About this role
Systematic Active Equity (SAE) is the quantitative equity group within BlackRock's Systematic investment group. We invest our client assets using a systematic investment approach. SAE is a pioneer and thought leader in the industry and has consistently achieved client investment goals across global equity markets for over 30 years. We believe research and innovation are critical to continuing our success and believe in a multi-disciplinary approach that intersects traditional finance and economics with data and computer science.
Responsibilities:
Execute portfolio rebalances and generate trade lists aligned with model views and evolving market conditions.

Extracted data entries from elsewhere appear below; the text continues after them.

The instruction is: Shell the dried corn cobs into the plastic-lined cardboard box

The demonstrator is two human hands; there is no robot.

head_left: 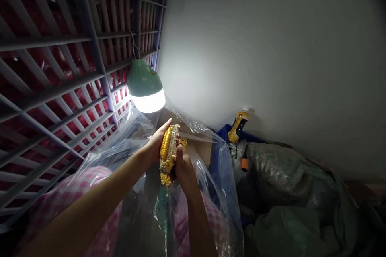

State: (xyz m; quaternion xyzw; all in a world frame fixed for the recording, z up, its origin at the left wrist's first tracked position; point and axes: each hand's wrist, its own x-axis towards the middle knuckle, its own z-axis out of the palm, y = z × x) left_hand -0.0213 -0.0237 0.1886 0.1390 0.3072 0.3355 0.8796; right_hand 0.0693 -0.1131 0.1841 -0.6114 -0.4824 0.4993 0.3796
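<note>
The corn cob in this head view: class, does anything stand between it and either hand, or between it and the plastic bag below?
Nothing visible does. The left hand and right hand already touch the corn cob, and the clear plastic bag lies open beneath it.

Ear of corn (168,148), partly stripped of kernels, gripped near its top by the left hand (157,142), while the right hand (183,168) presses a thumb against its side. Loose kernels (165,179) cling at its lower end, above a clear plastic bag (221,192) that surrounds the hands. Above the ear, a lit green lamp (145,86) hangs against a grey slatted crate (60,68). Right of the ear: a yellow bottle (238,126) and bulging grey-green sacks (280,176). Below it: pink gingham cloth (63,196).
</note>
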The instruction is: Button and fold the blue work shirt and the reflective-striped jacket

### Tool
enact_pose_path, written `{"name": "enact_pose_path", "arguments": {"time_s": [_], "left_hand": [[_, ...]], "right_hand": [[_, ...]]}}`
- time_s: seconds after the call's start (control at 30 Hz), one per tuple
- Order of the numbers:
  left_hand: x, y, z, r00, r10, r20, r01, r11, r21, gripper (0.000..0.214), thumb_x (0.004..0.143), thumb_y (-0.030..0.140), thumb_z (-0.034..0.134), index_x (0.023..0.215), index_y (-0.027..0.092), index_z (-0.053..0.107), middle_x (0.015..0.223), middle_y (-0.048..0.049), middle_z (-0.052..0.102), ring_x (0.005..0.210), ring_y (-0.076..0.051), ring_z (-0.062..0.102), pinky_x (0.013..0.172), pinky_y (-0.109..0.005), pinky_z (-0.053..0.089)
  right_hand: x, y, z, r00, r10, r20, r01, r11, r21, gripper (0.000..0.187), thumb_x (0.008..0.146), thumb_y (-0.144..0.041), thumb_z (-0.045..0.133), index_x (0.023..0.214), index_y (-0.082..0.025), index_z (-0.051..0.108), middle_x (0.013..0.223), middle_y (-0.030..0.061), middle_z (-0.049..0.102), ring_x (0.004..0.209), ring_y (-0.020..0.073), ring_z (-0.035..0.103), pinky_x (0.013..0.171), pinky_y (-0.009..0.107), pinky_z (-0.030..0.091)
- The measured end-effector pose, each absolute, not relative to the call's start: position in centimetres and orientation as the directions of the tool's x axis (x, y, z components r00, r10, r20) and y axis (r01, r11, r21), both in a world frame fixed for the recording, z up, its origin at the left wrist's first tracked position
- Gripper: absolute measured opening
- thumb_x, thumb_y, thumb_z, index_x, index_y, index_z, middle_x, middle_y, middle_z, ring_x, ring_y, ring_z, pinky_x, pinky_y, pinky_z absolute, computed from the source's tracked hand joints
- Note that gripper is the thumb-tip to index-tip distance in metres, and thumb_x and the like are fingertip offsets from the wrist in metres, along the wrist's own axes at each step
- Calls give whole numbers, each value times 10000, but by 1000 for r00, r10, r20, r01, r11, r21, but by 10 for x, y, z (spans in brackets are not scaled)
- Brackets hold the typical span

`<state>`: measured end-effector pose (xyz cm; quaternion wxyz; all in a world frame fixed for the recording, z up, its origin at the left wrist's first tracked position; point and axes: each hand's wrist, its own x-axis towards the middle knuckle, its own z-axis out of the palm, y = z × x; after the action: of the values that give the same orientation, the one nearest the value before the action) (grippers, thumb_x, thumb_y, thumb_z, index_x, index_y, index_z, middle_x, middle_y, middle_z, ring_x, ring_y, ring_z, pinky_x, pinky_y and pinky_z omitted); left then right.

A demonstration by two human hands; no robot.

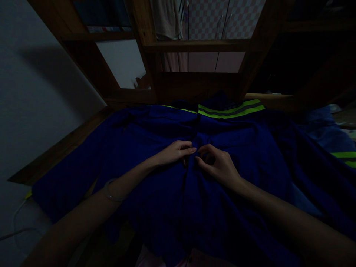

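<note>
Left hand (182, 152) and right hand (219, 163) close together at the front of a blue jacket (155, 189).
A bangle (108, 194) circles the left forearm; the fingers of both hands curl, though whether they pinch fabric I cannot tell. The jacket lies spread beneath them, a yellow-green striped band (230, 112) at its far side; beyond stand a wooden frame (200, 46) and checkered cabinet doors (207, 18).

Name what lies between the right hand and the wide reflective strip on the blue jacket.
In the head view, only creased cloth of the blue jacket lies between the right hand and the wide reflective strip.
</note>
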<state>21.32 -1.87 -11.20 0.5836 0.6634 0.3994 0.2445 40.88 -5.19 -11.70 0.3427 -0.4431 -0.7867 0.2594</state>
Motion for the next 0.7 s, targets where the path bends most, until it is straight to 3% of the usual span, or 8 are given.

Conduct performance attribution to assess signal effectiveness and risk-factor contributions.
Enhance model design, portfolio construction, and implementation through systematic research.
Identify and monitor key factor exposures and event risks; develop scalable processes to manage emerging risks.
Advance proprietary analytics tools by creating visualizations and automating repetitive workflows.
Oversee investments across the entire signal lifecycle-from alpha research and portfolio construction to execution and attribution.
Engage with internal and external research (e.g., academic papers, conferences, sell-side reports) to identify novel data sources and strategy ideas.
Lead the development, deployment, and monitoring of systematic equity signals.
Apply machine learning frameworks to scale feature discovery, construction, selection, and combination.
Implement state-of-the-art NLP techniques and LLM workflows across unstructured text data and related tasks.
Skills & Qualifications:
0-2 years of experience in the financial industry.
Strong foundation in statistical and machine learning methodologies.
Hands-on experience with large-scale data processing using SQL and Python.
Proficient in Python (Pandas, NumPy), Scikit-Learn, XGBoost/LightGBM, TensorFlow, and PyTorch.
Familiarity with Unix-based systems, AWS (EC2, EMR, S3), Hadoop, and common data transfer protocols (FTP/SFTP).
Deep understanding of financial economics, portfolio construction, analytics theory, and behavioral finance.
Proficient in managing and querying structured and unstructured datasets, including data ingestion from internal/external databases.
Applied experience in natural language processing and large language model (LLM) pipelines, including fine-tuning, prompt engineering, and retrieval-augmented generation (RAG).
For San Francisco, CA Only the salary range for this position is USD$111,625.00 - USD$132,500.00 . Additionally, employees are eligible for an annual discretionary bonus, and benefits including healthcare, leave benefits, and retirement benefits. BlackRock operates a pay-for-performance compensation philosophy and your total compensation may vary based on role, location, and firm, department and individual performance.
Our benefits
To help you stay energized, engaged and inspired, we offer a wide range of benefits including a strong retirement plan, tuition reimbursement, comprehensive healthcare, support for working parents and Flexible Time Off (FTO) so you can relax, recharge and be there for the people you care about.
Our hybrid work model
BlackRock's hybrid work model is designed to enable a culture of collaboration and apprenticeship that enriches the experience of our employees, while supporting flexibility for all. Employees are currently required to work at least 4 days in the office per week, with the flexibility to work from home 1 day a week. Some business groups may require more time in the office due to their roles and responsibilities. We remain focused on increasing the impactful moments that arise when we work together in person - aligned with our commitment to performance and innovation. As a new joiner, you can count on this hybrid model to accelerate your learning and onboarding experience here at BlackRock.
Guidance on AI use for candidates
At BlackRock, AI has long been part of how we work - enhancing decision-making, improving operations, and helping us deliver better outcomes for clients. We encourage candidates to use AI thoughtfully to learn, prepare, and work more effectively; but during our interview process, we want to focus on getting to know you through your own experiences, thinking, and judgment. To support you, we've provided guidance on when and how to use AI during our hiring process so you can approach each step with confidence and showcase your best self.